- [WORK INSTRUCTION]: In the entries below, the word "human" appears on some lines. Copy each of those lines.

[Stored data]
▬▬▬▬▬▬

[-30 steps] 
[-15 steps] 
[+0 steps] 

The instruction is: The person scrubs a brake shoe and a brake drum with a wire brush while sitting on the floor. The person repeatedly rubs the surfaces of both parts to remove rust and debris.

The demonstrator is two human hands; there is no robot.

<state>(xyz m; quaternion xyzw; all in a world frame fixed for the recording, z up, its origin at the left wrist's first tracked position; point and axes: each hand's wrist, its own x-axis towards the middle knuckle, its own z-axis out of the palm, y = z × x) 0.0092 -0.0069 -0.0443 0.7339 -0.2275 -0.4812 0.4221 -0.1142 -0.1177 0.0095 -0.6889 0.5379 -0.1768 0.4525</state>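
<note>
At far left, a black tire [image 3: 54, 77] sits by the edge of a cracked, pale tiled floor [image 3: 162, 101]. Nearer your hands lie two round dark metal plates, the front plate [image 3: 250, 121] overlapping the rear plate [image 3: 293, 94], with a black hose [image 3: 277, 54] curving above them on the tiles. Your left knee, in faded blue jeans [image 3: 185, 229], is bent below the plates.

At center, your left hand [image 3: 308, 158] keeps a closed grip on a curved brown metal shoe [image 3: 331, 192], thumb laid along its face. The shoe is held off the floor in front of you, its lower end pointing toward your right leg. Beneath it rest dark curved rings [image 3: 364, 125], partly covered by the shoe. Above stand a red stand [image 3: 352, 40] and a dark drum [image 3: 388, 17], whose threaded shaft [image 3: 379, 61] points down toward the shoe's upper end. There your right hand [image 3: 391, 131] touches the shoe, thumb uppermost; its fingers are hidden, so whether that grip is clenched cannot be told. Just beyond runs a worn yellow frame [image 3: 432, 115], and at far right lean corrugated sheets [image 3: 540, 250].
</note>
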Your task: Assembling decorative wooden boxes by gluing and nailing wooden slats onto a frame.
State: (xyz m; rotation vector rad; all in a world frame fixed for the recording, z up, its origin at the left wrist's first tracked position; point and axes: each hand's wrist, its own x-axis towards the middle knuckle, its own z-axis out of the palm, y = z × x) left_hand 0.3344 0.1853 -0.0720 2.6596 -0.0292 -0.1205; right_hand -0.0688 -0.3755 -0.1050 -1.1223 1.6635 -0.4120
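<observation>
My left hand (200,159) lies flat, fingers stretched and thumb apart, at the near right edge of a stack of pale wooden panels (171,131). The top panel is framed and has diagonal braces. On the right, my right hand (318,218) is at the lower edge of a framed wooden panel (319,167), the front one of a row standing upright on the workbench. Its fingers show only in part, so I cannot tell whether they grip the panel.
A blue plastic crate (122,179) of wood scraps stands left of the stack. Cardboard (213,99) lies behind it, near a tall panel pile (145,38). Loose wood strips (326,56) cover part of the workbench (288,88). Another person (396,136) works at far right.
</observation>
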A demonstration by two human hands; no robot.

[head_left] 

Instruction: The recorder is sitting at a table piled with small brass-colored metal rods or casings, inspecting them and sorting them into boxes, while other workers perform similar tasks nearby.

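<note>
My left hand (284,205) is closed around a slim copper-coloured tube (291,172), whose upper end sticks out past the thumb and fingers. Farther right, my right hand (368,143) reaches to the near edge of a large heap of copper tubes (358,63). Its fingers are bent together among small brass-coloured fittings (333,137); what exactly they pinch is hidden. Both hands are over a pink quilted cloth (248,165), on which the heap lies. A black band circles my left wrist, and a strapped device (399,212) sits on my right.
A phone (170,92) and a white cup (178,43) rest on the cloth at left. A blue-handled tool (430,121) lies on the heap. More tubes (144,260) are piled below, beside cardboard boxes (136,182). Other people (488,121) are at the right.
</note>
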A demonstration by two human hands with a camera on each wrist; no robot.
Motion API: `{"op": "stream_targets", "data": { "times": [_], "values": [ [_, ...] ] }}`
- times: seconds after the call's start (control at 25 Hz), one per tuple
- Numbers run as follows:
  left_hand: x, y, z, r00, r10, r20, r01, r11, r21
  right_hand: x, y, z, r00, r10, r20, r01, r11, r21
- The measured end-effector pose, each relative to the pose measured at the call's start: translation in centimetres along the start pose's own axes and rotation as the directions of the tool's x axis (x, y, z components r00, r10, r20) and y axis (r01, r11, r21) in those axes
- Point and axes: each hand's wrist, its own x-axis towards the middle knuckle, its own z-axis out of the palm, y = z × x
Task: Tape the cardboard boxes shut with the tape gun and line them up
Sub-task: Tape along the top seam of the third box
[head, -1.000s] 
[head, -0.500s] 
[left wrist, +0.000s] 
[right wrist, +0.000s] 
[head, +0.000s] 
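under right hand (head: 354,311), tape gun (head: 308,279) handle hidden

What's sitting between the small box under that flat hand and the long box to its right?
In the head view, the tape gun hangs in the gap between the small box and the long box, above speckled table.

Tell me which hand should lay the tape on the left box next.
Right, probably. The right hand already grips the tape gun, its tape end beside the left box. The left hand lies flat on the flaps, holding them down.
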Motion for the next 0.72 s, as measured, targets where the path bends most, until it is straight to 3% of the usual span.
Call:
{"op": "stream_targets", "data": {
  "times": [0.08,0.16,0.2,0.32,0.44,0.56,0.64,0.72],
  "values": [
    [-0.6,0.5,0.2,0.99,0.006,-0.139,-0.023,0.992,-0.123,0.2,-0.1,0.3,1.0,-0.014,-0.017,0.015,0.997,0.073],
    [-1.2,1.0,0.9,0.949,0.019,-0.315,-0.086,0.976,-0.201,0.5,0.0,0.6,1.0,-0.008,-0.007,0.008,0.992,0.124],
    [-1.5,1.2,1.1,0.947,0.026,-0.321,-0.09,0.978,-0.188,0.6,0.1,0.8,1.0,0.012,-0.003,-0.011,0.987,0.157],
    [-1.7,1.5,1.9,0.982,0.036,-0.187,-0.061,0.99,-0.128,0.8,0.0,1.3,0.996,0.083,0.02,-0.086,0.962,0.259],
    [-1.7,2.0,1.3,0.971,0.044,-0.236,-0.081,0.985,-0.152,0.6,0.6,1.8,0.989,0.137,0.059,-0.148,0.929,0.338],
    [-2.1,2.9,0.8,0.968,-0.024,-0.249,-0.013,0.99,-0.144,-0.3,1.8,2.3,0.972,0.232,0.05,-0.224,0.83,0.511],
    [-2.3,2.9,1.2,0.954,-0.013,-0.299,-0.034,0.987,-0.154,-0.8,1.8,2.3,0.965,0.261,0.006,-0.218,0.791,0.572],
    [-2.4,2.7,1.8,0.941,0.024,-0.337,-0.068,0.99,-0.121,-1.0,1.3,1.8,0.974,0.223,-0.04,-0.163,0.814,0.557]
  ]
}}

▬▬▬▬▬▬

- [TASK ANSWER]:
The demonstrator is two human hands; there is no robot.
A demonstration by two human hands; no robot.
A demonstration by two human hands with a camera on each wrist; no robot.

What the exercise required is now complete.